Task to complete
Using the listing below, say how many lines have the string "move" in them, giving the number alone.
_ _ _ _ _ _ _
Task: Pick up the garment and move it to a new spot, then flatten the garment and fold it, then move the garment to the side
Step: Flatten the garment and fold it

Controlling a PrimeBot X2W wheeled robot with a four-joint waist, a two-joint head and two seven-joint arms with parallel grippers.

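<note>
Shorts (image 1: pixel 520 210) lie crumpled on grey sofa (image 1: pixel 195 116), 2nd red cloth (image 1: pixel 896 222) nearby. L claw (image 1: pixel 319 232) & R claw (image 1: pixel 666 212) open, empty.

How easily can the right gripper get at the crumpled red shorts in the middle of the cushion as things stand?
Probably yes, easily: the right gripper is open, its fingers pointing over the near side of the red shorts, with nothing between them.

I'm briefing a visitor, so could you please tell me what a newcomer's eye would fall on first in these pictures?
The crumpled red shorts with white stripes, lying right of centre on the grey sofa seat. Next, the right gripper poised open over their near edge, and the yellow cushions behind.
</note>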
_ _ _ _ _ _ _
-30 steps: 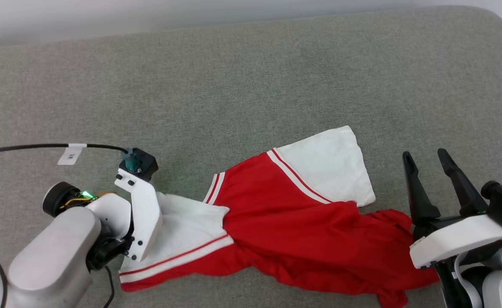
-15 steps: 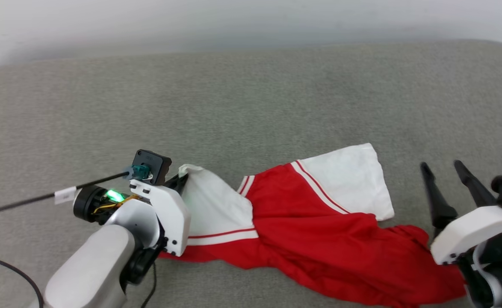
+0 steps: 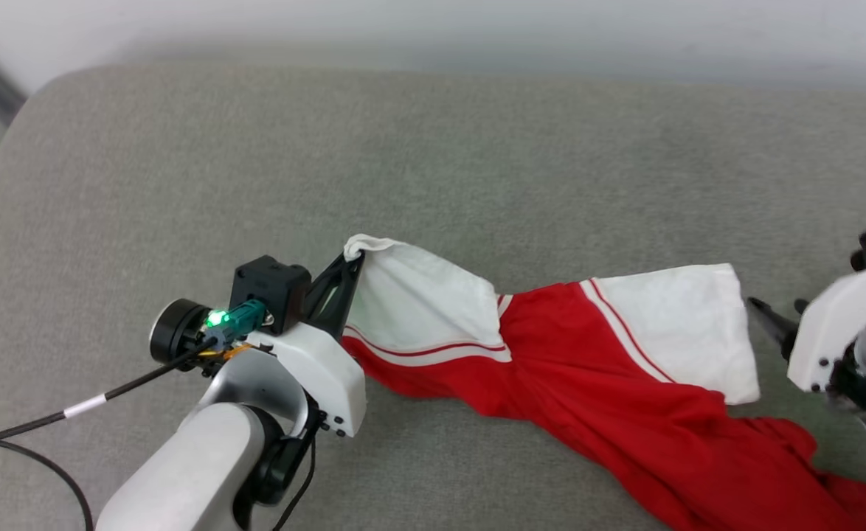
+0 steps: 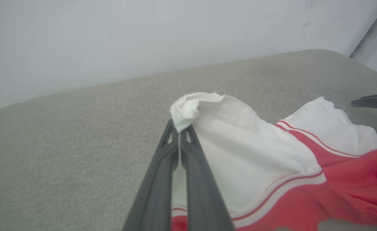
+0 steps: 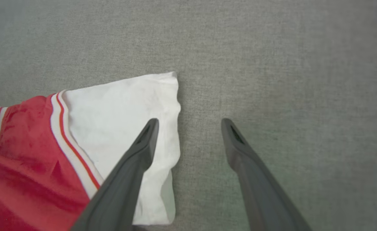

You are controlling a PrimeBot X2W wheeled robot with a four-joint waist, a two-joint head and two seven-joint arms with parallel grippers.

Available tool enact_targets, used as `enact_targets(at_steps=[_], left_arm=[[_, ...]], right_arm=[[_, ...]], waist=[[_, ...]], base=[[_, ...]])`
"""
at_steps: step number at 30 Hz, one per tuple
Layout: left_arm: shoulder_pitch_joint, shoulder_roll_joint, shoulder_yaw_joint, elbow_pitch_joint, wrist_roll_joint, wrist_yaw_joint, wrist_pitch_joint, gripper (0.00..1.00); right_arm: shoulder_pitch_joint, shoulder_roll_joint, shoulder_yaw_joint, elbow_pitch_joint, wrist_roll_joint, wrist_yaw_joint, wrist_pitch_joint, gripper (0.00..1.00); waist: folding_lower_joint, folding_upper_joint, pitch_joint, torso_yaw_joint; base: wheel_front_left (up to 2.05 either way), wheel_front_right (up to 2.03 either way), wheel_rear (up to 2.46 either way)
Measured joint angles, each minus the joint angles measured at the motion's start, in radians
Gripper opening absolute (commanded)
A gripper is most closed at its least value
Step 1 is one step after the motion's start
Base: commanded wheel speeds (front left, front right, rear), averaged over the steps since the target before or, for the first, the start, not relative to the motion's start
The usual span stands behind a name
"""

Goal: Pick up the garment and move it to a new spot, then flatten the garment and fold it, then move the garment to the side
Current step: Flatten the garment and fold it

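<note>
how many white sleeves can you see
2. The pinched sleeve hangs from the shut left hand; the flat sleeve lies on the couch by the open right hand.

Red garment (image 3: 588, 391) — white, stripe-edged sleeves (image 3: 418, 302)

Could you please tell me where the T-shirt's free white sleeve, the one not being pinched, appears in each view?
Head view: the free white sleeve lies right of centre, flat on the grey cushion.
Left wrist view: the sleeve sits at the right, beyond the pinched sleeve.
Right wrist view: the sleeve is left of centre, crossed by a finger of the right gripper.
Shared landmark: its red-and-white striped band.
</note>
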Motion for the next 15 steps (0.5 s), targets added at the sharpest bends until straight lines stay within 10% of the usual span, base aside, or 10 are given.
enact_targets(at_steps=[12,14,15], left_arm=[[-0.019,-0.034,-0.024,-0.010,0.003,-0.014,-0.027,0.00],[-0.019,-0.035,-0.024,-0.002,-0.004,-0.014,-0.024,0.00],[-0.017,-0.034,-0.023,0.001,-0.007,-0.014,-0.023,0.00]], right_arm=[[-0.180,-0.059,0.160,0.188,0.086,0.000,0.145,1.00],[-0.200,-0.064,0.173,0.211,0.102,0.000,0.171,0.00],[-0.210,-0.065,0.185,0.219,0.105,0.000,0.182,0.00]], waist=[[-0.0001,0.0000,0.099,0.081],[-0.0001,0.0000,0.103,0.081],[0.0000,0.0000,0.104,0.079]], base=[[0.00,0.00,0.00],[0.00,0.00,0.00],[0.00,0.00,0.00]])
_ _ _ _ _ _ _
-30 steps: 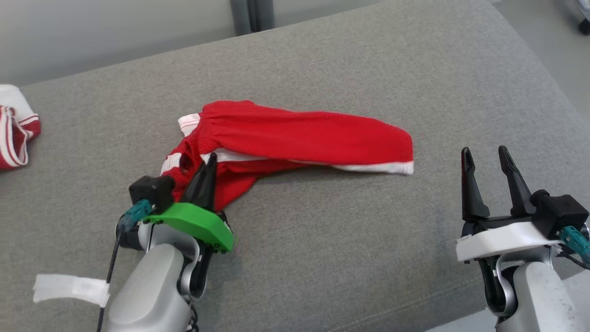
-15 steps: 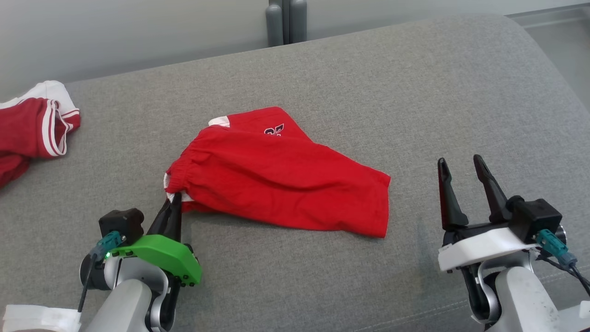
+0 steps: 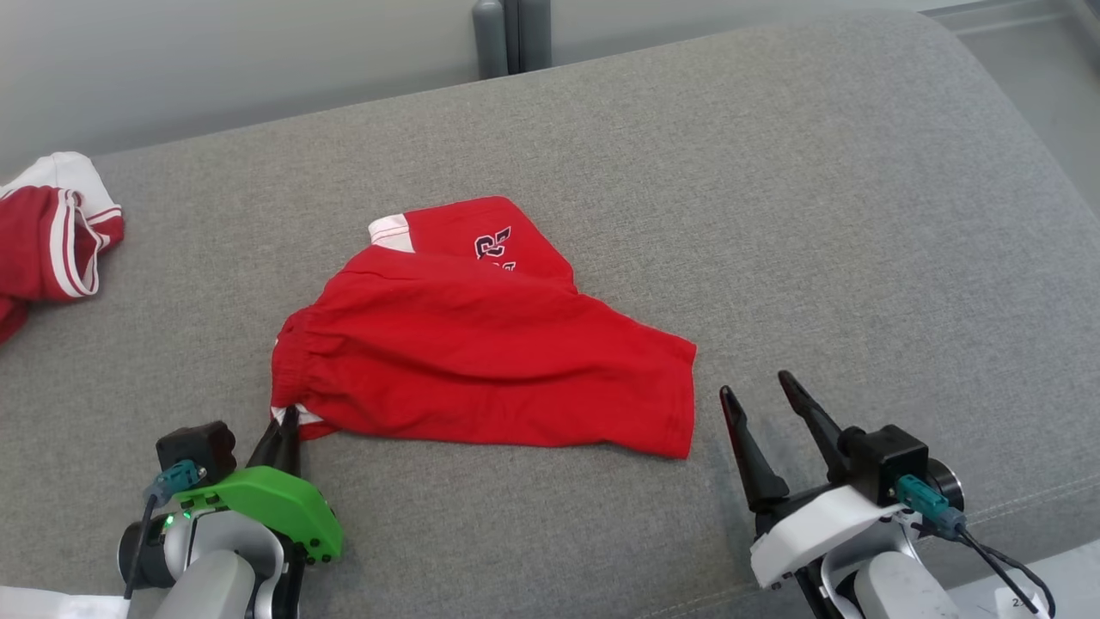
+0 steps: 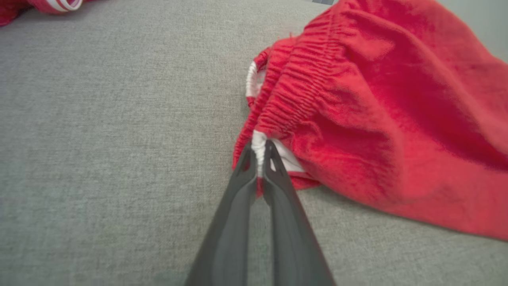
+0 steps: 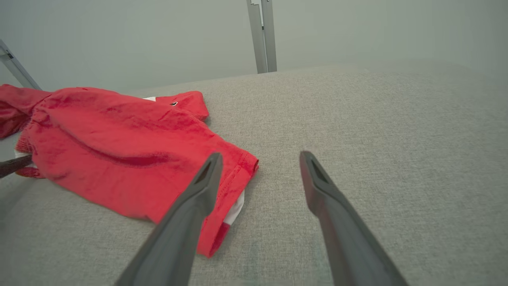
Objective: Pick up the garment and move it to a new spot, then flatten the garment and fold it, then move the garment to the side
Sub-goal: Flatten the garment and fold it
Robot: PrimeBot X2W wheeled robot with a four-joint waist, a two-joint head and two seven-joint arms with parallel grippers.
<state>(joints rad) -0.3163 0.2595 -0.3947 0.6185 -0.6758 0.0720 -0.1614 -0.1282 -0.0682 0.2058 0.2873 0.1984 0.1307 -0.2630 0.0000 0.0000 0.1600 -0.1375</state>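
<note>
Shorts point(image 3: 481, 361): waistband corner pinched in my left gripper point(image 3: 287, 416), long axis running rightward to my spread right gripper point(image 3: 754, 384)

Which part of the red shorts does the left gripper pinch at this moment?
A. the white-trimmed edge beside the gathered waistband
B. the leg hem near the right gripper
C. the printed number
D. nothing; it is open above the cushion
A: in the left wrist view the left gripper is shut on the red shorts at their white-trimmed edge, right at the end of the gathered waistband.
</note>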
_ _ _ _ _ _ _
Response
3